*** SUPPLIED DATA

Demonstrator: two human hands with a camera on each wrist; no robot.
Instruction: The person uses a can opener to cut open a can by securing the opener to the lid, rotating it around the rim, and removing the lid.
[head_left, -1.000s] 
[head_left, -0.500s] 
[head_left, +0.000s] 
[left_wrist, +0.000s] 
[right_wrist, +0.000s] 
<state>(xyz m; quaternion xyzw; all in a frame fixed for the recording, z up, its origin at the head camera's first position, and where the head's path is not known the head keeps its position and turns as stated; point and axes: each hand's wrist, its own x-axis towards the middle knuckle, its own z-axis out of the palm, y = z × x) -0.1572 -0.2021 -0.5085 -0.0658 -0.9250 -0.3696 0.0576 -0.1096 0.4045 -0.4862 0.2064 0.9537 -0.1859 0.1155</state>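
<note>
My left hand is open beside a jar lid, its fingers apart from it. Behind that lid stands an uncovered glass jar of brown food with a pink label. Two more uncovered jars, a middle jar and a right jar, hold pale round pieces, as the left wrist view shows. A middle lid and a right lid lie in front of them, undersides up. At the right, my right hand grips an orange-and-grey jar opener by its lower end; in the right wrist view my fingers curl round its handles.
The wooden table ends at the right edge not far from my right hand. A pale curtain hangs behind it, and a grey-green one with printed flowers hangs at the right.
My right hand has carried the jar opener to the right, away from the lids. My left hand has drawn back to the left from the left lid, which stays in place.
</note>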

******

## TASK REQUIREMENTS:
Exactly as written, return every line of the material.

## RESPONSE BELOW:
Demonstrator: two human hands with a camera on each wrist; no robot.
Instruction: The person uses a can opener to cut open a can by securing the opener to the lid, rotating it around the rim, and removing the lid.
[head_left, -1.000s] 
[head_left, -0.500s] 
[head_left, +0.000s] 
[left_wrist, +0.000s] 
[right_wrist, +0.000s] 
<state>(xyz m; quaternion xyzw; all in a frame fixed for the recording, z up, its origin at the head camera's first position, and where the head's path is not known the head keeps its position and turns as stated; point and axes: each hand's wrist, its own x-axis towards the middle knuckle, its own z-axis out of the palm, y = z × x) -0.1572 -0.2021 -0.5085 -0.0658 -0.9250 -0.3696 0.0576 -0.1096 0.4045 -0.4862 0.2064 0.9537 -0.1859 0.1155</state>
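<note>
My left hand is open beside a jar lid, its fingers apart from it. Behind that lid stands an uncovered glass jar of brown food with a pink label. Two more uncovered jars, a middle jar and a right jar, hold pale round pieces, as the left wrist view shows. A middle lid and a right lid lie in front of them, undersides up. At the right, my right hand grips an orange-and-grey jar opener by its lower end; in the right wrist view my fingers curl round its handles.
The wooden table ends at the right edge not far from my right hand. A pale curtain hangs behind it, and a grey-green one with printed flowers hangs at the right.
My right hand has carried the jar opener to the right, away from the lids. My left hand has drawn back to the left from the left lid, which stays in place.
</note>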

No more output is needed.